Ce monstre de Martin pointe son revolver sur Alex.
Caché dans sa maison, Ben ne peut voir le visage de sa fille ; mais il n'en a pas besoin. Il imagine sans peine sa peur, sa détresse, son impuissance. Il sent son cœur bouillir de colère mais aussi de terreur. Martin aurait bien pu le menacer lui qu'il n'aurait rien ressentit.
Mais voir sa petite fille être ainsi prise pour cible... c'est tout à fait différent.
Puis, Martin pousse le vice jusqu'à faire parler Alex via le talkie.
Entendre sa fille le supplier de sortir est une torture. Plus que jamais, il sent le poids de son amour pour Alex l'envahir. Il est à deux doigts d'obéir à ce fou, de le rejoindre en courant et de faire tout ce qui lui demande.
Mais il ne le fait pas.
Malgré tout l'amour qu'il éprouve pour celle qu'il a élevé comme son enfant, il ne peut abandonner l'île. Il a un devoir envers elle ; la protéger et protéger Jacob. Quand il a été investi de cette mission, il avait conscience de ce qu'elle lui demanderait : faire passer l'île en priorité. Y compris par rapport à sa propre fille.

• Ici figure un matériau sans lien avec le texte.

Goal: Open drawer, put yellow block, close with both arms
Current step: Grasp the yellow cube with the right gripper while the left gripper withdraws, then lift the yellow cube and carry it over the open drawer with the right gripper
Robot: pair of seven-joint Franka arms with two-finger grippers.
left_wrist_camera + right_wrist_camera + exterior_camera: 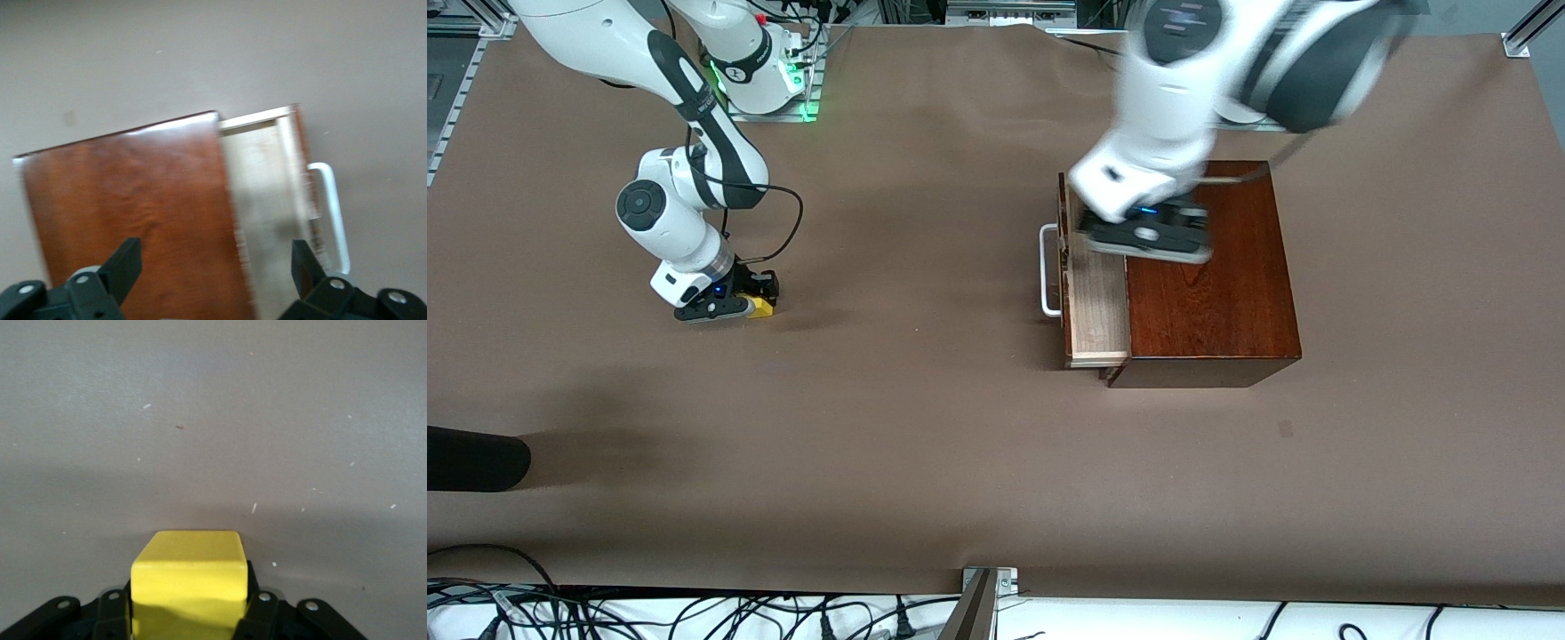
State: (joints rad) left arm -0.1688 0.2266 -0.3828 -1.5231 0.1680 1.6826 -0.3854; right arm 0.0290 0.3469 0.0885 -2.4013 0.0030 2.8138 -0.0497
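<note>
The mahogany box [1209, 284] stands toward the left arm's end of the table. Its drawer [1096, 302] is pulled partly out, showing a pale-wood tray and a white bar handle [1049, 271]. My left gripper [1147, 236] hovers open and empty over the box top and the drawer's inner edge. In the left wrist view the box [133, 200], the drawer [263, 193] and the handle [333, 207] show under the spread left gripper [217, 257]. My right gripper [751, 298] is down at the table, shut on the yellow block [762, 307], which also shows in the right wrist view [190, 570].
A brown cloth [925, 418] covers the table. A black rounded object [471, 458] lies near the front edge at the right arm's end. Cables [694, 613] run along the front edge.
</note>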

Alors lorsque Martin lance le décompte fatidique, Ben le supplie de la laisser partir, hurle à Alex combien il l'aime, mais il ne fait pas le moindre geste pour sortir.
Et quand le coup de feu retentit, Ben ne peut que s'effondrer.
Pardonne moi, Alex... prie-t-il mentalement.
Et il espère qu'elle aura la force de le pardonner. Car lui sait qu'il n'y arrivera jamais.